-- Information shown follows --
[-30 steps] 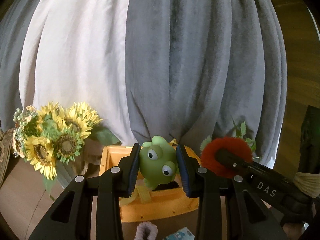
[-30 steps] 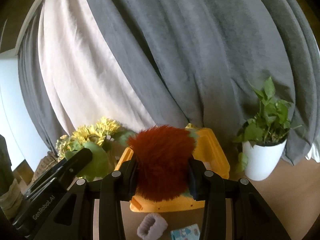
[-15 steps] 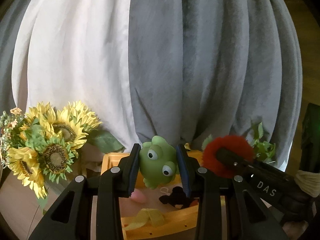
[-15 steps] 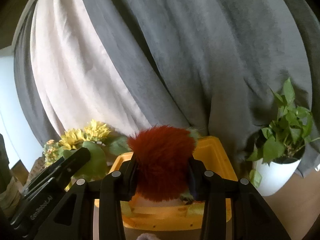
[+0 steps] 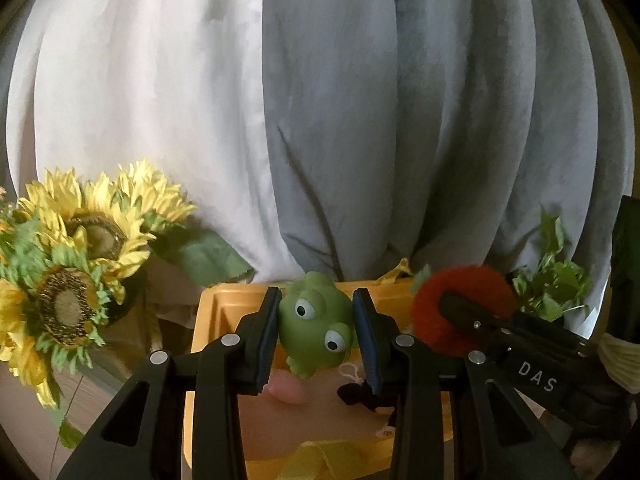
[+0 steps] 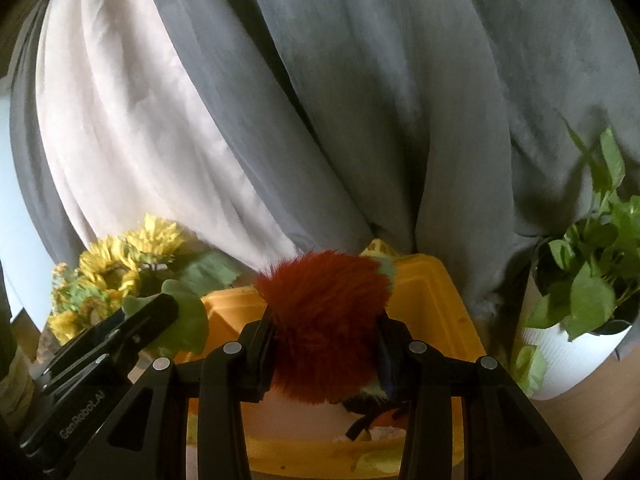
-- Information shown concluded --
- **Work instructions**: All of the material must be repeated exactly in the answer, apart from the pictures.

- **Exercise result**:
[-30 steps] 
[-30 steps] 
[-15 steps] 
[-15 steps] 
[+0 steps] 
[+0 steps] 

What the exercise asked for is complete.